**EXERCISE DETAILS**
Report every line of the records below that contains the word "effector".

**INFORMATION SUPPLIED**

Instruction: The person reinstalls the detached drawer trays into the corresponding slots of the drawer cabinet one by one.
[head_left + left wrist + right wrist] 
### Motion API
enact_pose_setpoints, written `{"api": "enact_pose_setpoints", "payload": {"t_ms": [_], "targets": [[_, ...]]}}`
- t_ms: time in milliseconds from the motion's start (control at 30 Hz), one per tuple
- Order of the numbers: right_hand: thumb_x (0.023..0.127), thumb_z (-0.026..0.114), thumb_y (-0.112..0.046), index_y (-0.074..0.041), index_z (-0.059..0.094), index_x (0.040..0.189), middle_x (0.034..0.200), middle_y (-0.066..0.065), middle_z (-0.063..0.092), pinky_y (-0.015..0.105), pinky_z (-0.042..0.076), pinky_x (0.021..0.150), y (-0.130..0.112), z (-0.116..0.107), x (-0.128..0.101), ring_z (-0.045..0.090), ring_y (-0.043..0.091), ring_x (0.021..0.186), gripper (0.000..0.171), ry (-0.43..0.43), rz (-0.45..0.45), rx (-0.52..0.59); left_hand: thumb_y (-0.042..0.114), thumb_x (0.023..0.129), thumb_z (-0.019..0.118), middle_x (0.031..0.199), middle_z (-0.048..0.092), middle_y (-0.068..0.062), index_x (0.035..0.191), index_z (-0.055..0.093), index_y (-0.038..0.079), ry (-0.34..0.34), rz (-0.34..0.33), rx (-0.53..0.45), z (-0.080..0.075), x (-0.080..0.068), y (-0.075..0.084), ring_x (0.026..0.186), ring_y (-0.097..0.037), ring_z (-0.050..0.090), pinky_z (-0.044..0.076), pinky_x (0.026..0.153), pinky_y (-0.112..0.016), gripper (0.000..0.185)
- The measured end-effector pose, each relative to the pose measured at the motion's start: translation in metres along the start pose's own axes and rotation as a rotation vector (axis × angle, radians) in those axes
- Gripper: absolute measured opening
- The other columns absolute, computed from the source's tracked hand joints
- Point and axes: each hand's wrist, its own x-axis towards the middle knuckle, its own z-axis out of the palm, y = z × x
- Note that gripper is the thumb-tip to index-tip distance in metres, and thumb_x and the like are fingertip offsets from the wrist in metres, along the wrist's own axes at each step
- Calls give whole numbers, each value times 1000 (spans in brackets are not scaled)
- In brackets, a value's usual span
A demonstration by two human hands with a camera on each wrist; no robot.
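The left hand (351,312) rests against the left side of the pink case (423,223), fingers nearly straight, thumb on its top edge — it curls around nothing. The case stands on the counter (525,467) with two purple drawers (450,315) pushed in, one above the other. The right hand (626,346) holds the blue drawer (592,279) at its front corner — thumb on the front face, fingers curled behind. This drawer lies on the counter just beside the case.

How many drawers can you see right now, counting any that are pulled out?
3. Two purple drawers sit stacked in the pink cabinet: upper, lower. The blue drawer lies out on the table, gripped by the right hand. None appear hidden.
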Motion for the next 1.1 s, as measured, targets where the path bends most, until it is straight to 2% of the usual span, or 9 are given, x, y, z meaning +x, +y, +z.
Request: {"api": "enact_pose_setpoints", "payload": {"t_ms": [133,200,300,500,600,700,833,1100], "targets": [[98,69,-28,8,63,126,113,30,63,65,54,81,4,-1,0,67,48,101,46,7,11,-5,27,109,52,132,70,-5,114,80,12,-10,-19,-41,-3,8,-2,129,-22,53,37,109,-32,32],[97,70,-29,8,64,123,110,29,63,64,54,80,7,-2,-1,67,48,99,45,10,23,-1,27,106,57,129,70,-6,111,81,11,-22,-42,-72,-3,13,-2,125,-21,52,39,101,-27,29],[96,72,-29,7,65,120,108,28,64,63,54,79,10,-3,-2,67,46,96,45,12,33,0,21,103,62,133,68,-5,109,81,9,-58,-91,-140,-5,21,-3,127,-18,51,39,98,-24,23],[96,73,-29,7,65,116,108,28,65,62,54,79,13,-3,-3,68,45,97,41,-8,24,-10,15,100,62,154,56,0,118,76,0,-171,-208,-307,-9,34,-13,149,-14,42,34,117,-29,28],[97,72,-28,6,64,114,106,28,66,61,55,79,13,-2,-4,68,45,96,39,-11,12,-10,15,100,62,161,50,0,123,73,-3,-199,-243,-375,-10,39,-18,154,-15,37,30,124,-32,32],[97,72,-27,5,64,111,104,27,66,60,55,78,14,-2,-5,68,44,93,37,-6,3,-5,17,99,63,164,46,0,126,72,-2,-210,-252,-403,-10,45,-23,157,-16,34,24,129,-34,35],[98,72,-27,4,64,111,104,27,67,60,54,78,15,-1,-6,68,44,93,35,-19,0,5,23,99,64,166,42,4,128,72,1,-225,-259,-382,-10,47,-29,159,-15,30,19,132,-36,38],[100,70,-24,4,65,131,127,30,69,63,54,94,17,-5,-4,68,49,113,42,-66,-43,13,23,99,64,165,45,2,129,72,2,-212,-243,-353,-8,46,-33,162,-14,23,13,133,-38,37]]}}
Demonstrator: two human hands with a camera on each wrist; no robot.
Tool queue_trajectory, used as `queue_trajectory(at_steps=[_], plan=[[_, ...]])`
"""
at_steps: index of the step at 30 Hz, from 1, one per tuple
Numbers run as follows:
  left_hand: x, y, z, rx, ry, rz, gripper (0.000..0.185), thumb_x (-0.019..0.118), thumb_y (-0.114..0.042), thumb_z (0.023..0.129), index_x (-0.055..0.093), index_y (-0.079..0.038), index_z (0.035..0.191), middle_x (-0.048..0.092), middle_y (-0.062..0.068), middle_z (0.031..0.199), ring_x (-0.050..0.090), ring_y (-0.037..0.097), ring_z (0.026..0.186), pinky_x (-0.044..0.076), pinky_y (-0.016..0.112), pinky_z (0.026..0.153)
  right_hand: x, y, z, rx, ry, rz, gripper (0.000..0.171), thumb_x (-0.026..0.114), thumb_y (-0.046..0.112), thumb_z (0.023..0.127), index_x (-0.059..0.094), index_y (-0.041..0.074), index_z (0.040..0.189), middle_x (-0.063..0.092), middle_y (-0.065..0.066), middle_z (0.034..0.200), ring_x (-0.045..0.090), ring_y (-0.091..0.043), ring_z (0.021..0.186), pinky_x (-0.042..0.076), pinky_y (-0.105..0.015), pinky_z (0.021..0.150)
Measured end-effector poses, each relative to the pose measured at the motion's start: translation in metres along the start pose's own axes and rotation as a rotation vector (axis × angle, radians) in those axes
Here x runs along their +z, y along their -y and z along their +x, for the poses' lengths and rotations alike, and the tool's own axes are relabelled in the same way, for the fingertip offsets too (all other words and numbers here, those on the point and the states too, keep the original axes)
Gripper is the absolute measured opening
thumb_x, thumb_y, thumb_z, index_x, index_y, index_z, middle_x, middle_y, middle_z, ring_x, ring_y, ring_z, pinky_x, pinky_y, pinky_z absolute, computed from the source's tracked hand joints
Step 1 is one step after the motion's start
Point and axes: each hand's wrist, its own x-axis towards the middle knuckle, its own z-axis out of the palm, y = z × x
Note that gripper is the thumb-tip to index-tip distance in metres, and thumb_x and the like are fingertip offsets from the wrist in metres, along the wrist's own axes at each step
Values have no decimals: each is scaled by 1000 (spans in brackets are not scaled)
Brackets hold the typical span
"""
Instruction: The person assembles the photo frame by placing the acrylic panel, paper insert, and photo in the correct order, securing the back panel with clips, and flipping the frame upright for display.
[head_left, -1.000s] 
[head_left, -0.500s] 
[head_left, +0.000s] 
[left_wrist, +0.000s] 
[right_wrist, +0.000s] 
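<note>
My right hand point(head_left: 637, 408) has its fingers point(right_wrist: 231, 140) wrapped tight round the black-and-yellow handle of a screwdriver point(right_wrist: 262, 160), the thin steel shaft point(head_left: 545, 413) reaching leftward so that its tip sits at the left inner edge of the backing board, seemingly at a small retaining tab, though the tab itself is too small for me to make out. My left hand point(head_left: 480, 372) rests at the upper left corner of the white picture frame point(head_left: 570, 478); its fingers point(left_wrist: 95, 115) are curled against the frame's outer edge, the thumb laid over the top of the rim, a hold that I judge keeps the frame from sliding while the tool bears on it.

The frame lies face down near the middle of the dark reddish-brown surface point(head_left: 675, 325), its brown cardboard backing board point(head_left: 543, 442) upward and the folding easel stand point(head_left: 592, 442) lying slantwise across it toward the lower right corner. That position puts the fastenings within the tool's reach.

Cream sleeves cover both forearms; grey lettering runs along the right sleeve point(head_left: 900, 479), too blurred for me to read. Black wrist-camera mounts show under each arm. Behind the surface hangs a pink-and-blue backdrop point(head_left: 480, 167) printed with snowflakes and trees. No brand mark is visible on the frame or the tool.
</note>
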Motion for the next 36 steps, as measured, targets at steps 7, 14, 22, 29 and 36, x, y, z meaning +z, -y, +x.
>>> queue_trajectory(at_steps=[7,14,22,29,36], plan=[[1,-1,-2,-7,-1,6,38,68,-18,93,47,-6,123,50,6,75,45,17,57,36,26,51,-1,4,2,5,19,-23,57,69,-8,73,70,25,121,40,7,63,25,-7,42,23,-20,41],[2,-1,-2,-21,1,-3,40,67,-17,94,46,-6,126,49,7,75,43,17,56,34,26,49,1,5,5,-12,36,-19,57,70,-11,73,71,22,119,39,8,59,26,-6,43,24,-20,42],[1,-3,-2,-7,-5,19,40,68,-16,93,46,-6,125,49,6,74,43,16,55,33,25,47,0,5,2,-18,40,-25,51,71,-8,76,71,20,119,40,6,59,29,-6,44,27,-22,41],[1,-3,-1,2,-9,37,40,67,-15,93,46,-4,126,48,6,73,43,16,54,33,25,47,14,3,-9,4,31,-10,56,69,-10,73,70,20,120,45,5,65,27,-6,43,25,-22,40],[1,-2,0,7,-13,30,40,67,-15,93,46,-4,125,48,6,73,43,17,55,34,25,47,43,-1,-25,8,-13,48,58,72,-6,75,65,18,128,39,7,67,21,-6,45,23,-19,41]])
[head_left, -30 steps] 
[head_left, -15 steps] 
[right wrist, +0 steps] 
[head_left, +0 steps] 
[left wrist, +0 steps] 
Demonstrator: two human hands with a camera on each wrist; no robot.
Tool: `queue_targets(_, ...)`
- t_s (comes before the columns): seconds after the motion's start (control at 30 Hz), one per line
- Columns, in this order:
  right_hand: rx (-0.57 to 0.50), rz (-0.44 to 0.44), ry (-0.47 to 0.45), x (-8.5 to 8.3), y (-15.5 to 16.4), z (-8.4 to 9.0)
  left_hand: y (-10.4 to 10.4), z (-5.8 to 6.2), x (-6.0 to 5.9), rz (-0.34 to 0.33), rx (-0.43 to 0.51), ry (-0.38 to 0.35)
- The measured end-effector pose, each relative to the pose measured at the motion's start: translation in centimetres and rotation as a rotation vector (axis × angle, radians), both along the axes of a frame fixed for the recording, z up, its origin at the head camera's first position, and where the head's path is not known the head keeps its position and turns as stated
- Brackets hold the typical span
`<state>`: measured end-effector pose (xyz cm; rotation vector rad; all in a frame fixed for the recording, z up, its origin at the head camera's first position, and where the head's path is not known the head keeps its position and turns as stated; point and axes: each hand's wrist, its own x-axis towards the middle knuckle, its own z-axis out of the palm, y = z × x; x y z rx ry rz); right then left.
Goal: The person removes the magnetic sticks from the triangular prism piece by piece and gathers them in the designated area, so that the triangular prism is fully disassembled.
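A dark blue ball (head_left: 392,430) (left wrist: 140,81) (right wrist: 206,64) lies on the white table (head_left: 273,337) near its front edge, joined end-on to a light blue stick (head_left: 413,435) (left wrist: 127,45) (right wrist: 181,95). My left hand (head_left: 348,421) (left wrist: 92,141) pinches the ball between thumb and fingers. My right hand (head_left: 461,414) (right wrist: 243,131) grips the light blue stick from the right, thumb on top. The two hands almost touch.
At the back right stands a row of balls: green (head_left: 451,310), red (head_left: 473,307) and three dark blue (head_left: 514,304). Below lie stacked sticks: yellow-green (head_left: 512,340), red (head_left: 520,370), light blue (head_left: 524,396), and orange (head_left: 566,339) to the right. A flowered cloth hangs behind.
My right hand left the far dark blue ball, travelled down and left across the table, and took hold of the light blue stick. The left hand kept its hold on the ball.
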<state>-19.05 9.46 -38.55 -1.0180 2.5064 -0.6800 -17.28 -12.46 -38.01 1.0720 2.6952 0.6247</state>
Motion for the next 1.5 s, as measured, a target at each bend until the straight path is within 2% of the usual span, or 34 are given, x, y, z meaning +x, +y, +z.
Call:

**YOUR RESPONSE**
- The measured end-effector pose, each relative to the pose measured at the motion's start: translation in metres along the start pose's own axes and rotation as a rotation vector (axis × angle, radians) in those axes
Measured end-effector poses, each relative to the pose measured at the motion's start: translation in metres along the start pose's own axes and rotation as a rotation vector (axis × angle, radians) in those axes
- The measured end-effector pose, each relative to the pose measured at the motion's start: translation in centimetres and rotation as a rotation vector (axis × angle, radians), both along the axes of a frame fixed for the recording, z up, its origin at the head camera's first position, and where the head's path is not known the head keeps its position and turns as stated
`<state>`: measured end-effector pose (xyz cm; rotation vector rad; all in a frame fixed for the recording, z up, its origin at the head camera's first position, and where the head's path is not known the head keeps its position and turns as stated; point and axes: each hand's wrist, its own x-axis towards the middle knuckle, its own z-axis out of the palm, y = z × x; x y z rx ry rz); right then left.

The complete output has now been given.